Portugal had several missions to Kongo's southern neighbor, Ndongo the first of which was dispatched in 1520, but failed and was withdrawn. A second mission was sent to Ndongo in 1560 led by Paulo Dias de Novais and including Jesuit priests. Dias de Novais returned to Portugal in 1564, leaving the Jesuit Francisco de Gouveia in Ndongo. While in Portugal Dias de Novais secured a grant allowing him to colonize the country. In exchange for agreeing to raise private funds to finance his expedition, bring Portuguese colonists and build forts in the coutnry the crown gave him rights to conquer and rule the sections south of the Kwanza River
Dias de Novais arrived in Angola with an armed force and more Jesuit priests. Originally he planned to offer his small force as a mercenary reinforcment to Ndongo and to Kongo for their various wars. After indifferent success, a Portuguese who had long resided in Kongo, Francisco Barbuda, persuaded the king of Ndongo that Portugal intended to take his country over. Acting on this intelligence, the king ordered the Portuguese to be killed and expelled. In 1579, therefore Ndongo made a sudden and devastating war on the Portuguese (and their many servants and slaves, many of whom were from Kongo) and drove them from Ndongo back to a few holdings in the region around Luanda. The Portuguese were aided in their defense by Kongo, whose king Álvaro I, sent a large army in his support and to attack Ndongo in revenge for the slaughter of Kongo slaves. Although Kongo's army was defeated trying to cross the Bengo River and ran out of supplies, Dias de Novais managed to hold on to Luanda and the small fort of Nzele on the Kwanza River.

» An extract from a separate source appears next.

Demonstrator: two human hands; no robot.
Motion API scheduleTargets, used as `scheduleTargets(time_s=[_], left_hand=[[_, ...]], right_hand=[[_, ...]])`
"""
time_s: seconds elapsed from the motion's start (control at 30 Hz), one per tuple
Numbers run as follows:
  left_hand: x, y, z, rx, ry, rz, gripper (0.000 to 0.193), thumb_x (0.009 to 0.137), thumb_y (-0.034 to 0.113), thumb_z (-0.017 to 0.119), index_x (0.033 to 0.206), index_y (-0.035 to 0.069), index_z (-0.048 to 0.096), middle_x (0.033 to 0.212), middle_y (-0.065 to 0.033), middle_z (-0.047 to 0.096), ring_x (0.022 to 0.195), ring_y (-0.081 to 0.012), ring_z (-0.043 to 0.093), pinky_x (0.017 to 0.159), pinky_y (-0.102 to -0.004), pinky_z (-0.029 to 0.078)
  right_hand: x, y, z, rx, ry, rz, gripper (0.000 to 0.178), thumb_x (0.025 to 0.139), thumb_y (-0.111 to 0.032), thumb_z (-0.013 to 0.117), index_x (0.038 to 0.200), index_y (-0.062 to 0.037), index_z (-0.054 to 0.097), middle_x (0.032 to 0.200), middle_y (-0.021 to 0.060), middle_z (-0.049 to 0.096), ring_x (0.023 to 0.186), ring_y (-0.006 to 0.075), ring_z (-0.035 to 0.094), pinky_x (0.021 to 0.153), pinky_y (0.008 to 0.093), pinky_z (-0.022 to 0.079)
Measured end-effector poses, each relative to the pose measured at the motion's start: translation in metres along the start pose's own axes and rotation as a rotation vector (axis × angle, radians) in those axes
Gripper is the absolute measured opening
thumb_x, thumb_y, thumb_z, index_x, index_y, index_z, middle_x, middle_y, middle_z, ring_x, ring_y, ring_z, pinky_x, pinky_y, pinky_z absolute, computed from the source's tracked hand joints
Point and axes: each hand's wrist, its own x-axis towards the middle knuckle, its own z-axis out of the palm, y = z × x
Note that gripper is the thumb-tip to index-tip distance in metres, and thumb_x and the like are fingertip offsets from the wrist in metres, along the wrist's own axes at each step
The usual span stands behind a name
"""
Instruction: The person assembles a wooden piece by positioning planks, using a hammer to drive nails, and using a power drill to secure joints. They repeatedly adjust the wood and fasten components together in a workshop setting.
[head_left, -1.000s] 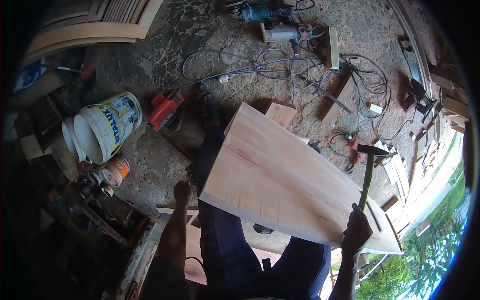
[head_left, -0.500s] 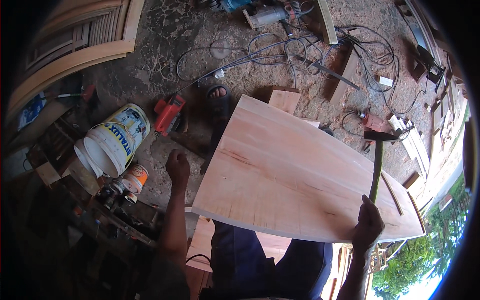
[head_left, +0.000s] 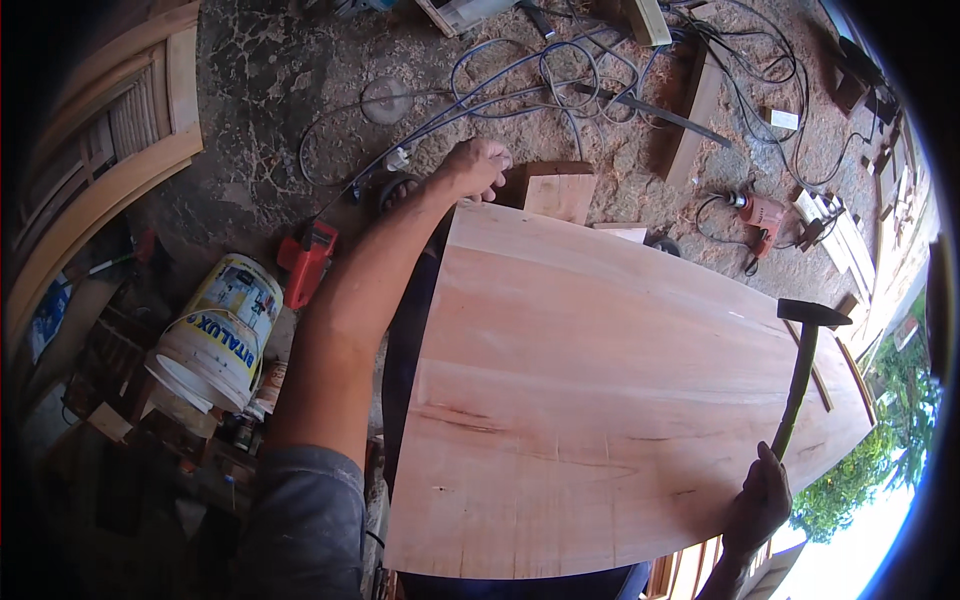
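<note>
A broad, pale wooden panel (head_left: 580, 370), wide at the left and narrowing to the right, lies in front of me over my lap. My right hand (head_left: 763, 500) is wrapped round the lower handle of a hammer (head_left: 800, 370) at the panel's right part. Its dark head is up and the handle is greenish. My left arm stretches out along the panel's left edge. At the far left corner is my left hand (head_left: 473, 170), its fingers curled; whatever they may hold is hidden. A thin wooden strip (head_left: 822, 385) lies on the panel near its narrow end.
On the left stand a white bucket (head_left: 220, 325) and a red power tool (head_left: 308, 262). Beyond the panel are a wood block (head_left: 560, 192), tangled cables (head_left: 570, 85) and a reddish drill (head_left: 760, 218) on the dusty floor. A wooden frame (head_left: 185, 80) leans at the upper left.
My left hand has reached forward from beside the panel to its far left corner. My right hand and the hammer have moved slightly right and nearer. The view has shifted.
</note>
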Motion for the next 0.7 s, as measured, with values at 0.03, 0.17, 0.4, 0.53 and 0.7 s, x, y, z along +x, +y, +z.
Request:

From 1575 to 1589 when he died, Dias de Novais sought to recover and expand Portuguese possessions in the Kwanza Valley. He did so largely by making alliances with local rulers who were disaffected with Ndongo rule, notably the ruler (soba) of Muxima. In this effort, Portuguese managed to take over the province of Ilamba located between the Kwanza and Bengo Rivers, and in a hard fought battle in 1582, founded the post at Massangano at the confluence of the Kwanza and Lucala Rivers. Emboldened by victories over Ndongo armies in 1583 and 1585, Dias de Novais' lieutenant Luis Serrão, who took over the colony following Dias de Novais' death in 1589 led an attack on Ndongo's capital at Kabasa. This attack, however, was a spectacular failure, as Ndongo, allied with its neighbor Matamba crushed the Portuguese army and drove it back to Massangano.

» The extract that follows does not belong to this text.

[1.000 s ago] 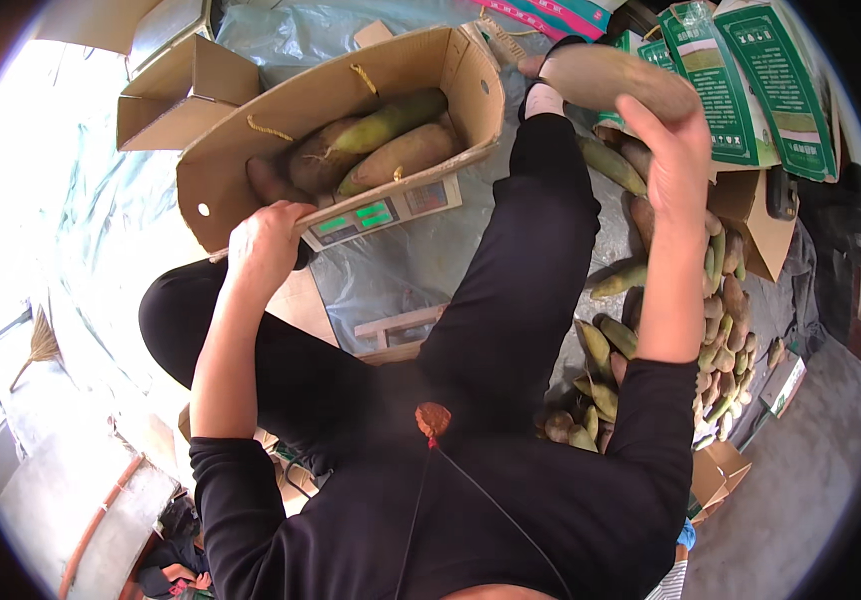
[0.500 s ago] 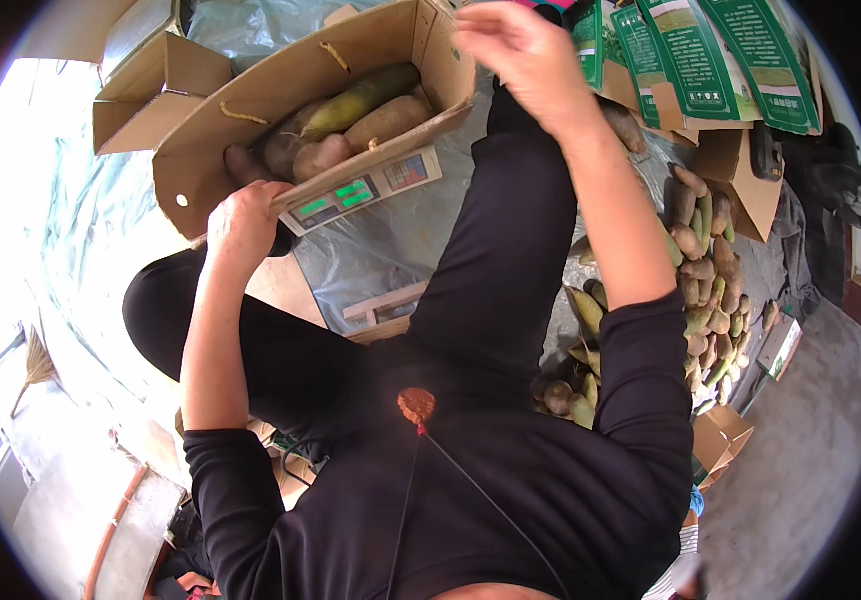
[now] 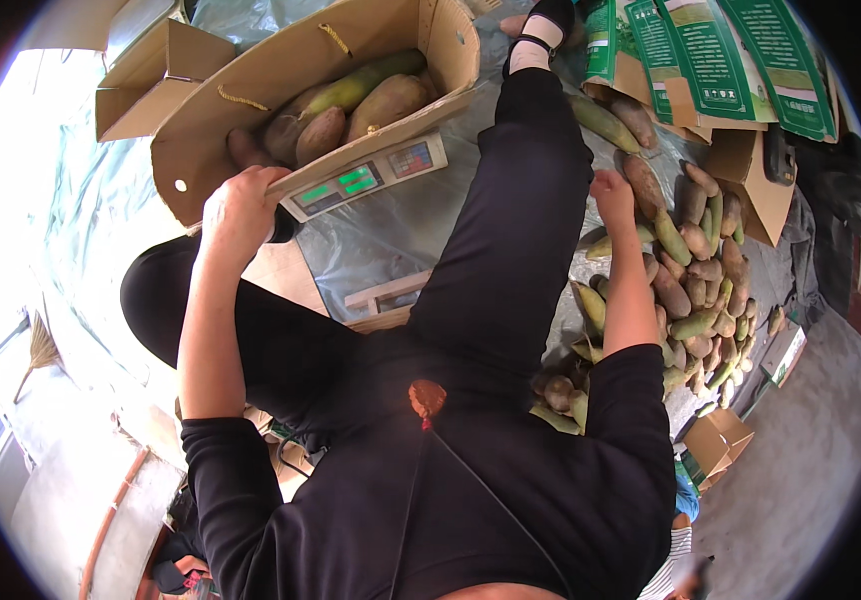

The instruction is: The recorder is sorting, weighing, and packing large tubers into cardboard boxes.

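Note:
My left hand [image 3: 241, 207] grips the near edge of an open cardboard box [image 3: 173, 150] with rope handles. Several long root vegetables lie inside it, among them a green one [image 3: 366, 82] and a brown one [image 3: 391, 106]. Below the box's near side shows a scale [image 3: 366, 178] with a lit green display. Over to the right, my right hand [image 3: 615, 198] hovers beside my knee with its fingers curled in and no vegetable seen in it. It is closest to a pile of green and brown root vegetables [image 3: 696, 285].
Cartons with green printed flaps [image 3: 701, 60] stand at the far right, beside another brown carton [image 3: 746, 185]. A small open carton [image 3: 156, 85] is at the far left. Plastic sheeting [image 3: 371, 245] covers the floor. A small wooden frame [image 3: 388, 292] lies between my legs.
My right hand has moved from the box's right end down and rightward to the pile. My left hand stays on the box, which has shifted slightly.

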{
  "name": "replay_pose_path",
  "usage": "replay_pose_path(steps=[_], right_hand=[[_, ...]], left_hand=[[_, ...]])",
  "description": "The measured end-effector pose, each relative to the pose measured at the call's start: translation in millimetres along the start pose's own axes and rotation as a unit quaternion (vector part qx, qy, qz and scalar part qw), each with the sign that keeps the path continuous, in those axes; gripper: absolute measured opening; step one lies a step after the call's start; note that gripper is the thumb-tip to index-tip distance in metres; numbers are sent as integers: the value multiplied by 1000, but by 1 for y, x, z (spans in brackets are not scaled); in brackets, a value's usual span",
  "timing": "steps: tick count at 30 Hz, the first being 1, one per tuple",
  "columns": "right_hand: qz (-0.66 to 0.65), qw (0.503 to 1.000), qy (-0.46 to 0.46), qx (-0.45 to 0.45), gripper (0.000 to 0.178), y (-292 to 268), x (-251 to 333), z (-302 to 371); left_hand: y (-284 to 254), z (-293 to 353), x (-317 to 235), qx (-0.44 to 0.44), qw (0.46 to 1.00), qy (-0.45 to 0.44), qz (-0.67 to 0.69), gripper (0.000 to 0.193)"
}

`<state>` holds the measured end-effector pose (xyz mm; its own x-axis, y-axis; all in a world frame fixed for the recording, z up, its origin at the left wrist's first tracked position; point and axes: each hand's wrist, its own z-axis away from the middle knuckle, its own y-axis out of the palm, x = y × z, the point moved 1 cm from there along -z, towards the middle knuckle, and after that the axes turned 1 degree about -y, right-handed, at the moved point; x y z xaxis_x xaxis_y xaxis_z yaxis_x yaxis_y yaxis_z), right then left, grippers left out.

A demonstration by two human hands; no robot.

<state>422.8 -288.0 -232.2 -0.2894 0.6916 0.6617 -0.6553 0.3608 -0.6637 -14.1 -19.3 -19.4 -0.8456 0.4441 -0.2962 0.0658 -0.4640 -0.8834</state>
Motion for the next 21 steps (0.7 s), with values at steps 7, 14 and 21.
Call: replay_pose_path(steps=[7, 14, 21], right_hand=[[64, 997, 38, 1, 31, 13, -45, 18], [75, 996, 40, 2, 31, 15, -66, 8], [144, 989, 30, -8, 27, 4, -58, -10]], left_hand=[[0, 1, -3, -17, 1000, 2, 6, 28], [-6, 1, -7, -29, 999, -4, 16, 33], [-7, -4, -13, -24, 1000, -6, 15, 36]])
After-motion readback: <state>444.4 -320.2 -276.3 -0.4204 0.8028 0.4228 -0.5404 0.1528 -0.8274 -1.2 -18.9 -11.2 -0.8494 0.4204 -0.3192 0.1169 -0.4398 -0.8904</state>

The following period was a stalemate, capped by a peace agreement in 1599. Portuguese governors in the interim, finding themselves too weak to attack Ndongo, were content with engaging in political wrangling with the kingdom and with seeking opportunities to use its own politial conflicts to their advantage.

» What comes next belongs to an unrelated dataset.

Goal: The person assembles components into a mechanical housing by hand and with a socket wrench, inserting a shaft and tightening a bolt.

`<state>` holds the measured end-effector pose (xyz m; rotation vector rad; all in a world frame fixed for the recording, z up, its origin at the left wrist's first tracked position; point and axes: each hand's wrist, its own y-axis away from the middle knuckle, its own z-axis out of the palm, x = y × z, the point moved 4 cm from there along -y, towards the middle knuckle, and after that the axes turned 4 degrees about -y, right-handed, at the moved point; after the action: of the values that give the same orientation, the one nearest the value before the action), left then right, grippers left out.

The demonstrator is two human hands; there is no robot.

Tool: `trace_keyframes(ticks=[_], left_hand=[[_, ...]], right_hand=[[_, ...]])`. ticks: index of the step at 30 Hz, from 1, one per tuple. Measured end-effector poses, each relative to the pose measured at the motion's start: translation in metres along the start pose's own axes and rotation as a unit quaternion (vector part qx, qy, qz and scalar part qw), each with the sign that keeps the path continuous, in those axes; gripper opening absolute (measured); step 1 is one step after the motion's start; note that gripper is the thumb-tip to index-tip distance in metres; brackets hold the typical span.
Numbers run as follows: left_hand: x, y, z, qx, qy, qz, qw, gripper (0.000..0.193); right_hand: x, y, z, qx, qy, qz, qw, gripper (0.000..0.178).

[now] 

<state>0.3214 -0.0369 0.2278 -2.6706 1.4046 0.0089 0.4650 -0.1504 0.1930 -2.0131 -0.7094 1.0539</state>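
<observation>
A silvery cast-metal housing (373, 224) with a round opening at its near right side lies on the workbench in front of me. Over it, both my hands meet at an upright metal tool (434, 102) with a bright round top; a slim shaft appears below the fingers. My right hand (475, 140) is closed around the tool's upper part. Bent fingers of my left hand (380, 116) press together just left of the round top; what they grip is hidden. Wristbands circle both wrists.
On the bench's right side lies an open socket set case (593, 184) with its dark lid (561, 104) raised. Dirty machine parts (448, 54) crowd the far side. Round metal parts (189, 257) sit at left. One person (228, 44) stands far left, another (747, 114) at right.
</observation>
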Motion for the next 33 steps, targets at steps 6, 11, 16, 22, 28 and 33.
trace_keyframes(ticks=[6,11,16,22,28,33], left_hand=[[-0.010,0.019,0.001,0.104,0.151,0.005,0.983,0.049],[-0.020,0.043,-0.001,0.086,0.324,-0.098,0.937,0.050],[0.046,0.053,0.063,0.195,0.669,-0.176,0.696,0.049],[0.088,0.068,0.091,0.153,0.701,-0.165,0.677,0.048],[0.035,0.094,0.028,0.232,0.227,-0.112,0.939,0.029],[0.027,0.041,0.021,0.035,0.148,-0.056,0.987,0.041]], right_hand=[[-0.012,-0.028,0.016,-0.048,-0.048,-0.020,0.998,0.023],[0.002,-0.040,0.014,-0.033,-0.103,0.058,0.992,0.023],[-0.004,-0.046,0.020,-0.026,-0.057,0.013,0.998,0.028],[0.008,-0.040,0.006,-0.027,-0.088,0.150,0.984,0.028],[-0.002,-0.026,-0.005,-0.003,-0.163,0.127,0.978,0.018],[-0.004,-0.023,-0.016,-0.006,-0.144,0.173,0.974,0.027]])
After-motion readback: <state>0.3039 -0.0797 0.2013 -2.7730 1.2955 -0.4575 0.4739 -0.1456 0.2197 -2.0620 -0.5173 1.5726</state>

[edit] The Imbangala Period
Around 1600, Portuguese merchants working on the coast south of the Kwanza River encountered Imbangala bands that were then ravaging the Kingdom of Benguela, overlord in the region. These Imbangala were prepared to sell captives they had taken in their wars to the Portuguese in exchange for European goods. In around 1615, Portuguese governors invited some of these bands to cross the Kwanza and serve in their armies. Governor Luis Mendes de Vasconcelos used these bands to good effect, when, beginning in 1618 he used them to buttress his armies and local rebels to attack Ndongo. Over the next three years, he expelled the king of Ndongo from his capital at Kabasa, forcing him to take refuge on the Kindonga Islands in the Kwanza River, captured members of the royal family, sent expedionary forces as far inland as Matamba, and captured and exported as many as 50,000 people as slaves to Brazil and the Spanish Indies. The first Africans to arrive in the North American English colony of Virginia were taken from these captives, by English privateers attacking shipping.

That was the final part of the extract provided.